Your objective =
Look for "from" in the listing below. Gather each line that contains it.

Recorded information =

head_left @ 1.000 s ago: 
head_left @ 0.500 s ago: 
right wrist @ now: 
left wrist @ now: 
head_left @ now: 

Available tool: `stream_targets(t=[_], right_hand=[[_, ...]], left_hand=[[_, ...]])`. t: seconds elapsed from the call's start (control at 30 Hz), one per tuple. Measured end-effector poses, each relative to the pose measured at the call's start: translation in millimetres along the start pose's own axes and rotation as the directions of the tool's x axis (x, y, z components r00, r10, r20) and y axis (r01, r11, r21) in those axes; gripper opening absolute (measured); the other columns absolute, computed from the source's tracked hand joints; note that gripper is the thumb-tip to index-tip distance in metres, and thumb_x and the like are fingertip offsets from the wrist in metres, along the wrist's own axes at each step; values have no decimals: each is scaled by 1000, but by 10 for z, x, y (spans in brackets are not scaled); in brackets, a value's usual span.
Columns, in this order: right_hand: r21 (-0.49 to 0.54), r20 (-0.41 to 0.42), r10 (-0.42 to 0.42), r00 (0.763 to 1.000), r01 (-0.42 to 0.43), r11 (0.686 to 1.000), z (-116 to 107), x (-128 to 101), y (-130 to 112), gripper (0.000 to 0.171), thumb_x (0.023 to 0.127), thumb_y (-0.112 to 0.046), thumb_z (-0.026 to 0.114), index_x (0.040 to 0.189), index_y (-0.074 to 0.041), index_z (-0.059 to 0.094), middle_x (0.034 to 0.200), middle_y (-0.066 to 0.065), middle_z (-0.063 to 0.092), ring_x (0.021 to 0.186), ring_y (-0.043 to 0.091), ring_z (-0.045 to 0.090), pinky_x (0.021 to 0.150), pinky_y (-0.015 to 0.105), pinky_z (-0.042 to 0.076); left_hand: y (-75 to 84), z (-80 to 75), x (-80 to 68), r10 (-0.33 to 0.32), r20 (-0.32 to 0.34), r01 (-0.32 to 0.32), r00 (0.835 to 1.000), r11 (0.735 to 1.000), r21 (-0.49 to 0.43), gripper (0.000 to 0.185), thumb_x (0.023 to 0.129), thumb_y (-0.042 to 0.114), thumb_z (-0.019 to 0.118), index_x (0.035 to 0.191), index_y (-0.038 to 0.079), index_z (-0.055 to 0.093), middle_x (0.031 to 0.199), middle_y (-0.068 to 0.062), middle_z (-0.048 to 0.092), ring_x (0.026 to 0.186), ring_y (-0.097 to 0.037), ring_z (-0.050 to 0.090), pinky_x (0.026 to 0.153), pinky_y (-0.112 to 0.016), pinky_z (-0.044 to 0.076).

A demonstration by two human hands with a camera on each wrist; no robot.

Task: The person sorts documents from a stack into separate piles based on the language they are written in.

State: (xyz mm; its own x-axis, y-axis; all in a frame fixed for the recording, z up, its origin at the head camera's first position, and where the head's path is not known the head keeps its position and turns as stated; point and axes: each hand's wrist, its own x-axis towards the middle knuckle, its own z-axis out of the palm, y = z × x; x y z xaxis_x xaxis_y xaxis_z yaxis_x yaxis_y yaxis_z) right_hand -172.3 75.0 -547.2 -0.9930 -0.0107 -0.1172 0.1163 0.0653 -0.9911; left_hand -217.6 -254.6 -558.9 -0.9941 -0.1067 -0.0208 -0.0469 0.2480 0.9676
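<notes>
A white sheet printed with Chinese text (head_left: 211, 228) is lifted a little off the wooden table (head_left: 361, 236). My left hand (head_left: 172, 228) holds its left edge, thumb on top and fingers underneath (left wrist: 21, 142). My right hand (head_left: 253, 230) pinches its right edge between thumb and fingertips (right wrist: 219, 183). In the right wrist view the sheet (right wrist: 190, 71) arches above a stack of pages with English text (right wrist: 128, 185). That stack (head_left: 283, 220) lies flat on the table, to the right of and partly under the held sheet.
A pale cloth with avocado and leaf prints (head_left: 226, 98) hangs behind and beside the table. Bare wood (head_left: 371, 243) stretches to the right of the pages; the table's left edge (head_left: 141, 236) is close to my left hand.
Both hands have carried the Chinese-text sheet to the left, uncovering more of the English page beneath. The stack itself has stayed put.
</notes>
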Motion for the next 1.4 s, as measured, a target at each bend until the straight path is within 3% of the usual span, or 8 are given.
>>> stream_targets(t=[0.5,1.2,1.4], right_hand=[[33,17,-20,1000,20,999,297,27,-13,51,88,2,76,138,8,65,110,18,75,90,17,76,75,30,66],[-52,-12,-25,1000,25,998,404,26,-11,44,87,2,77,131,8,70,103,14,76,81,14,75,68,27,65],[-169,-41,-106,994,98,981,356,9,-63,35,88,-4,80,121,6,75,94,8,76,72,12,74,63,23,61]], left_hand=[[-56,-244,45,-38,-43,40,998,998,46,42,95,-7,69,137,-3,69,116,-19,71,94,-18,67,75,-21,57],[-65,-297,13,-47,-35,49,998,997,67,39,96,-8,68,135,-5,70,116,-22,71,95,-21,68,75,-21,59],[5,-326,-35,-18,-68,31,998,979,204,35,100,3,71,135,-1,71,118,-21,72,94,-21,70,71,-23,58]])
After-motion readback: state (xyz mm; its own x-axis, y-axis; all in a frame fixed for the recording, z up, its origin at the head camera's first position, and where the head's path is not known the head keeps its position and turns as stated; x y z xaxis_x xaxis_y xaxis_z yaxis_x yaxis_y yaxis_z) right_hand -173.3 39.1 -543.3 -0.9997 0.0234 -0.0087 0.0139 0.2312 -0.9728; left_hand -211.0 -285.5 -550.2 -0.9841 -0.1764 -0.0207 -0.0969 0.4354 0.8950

Response to the task =
Available tool: `stream_targets(t=[_], right_hand=[[_, ...]], left_hand=[[_, ...]])`. t: seconds elapsed from the call's start (control at 30 Hz), one per tuple. Measured end-effector poses, each relative to the pose measured at the call's start: translation in millimetres along the start pose's own axes and rotation as the directions of the tool's x axis (x, y, z components r00, r10, r20) and y axis (r01, r11, r21) in those axes; gripper opening absolute (measured); the other columns absolute, computed from the source's tracked hand joints; note that gripper is the thumb-tip to index-tip distance in metres, and thumb_x and the like are fingertip offsets from the wrist in metres, along the wrist's own axes at each step; values have no decimals: each is scaled by 1000, but by 10 for z, x, y (spans in brackets are not scaled); in brackets, a value's usual span.
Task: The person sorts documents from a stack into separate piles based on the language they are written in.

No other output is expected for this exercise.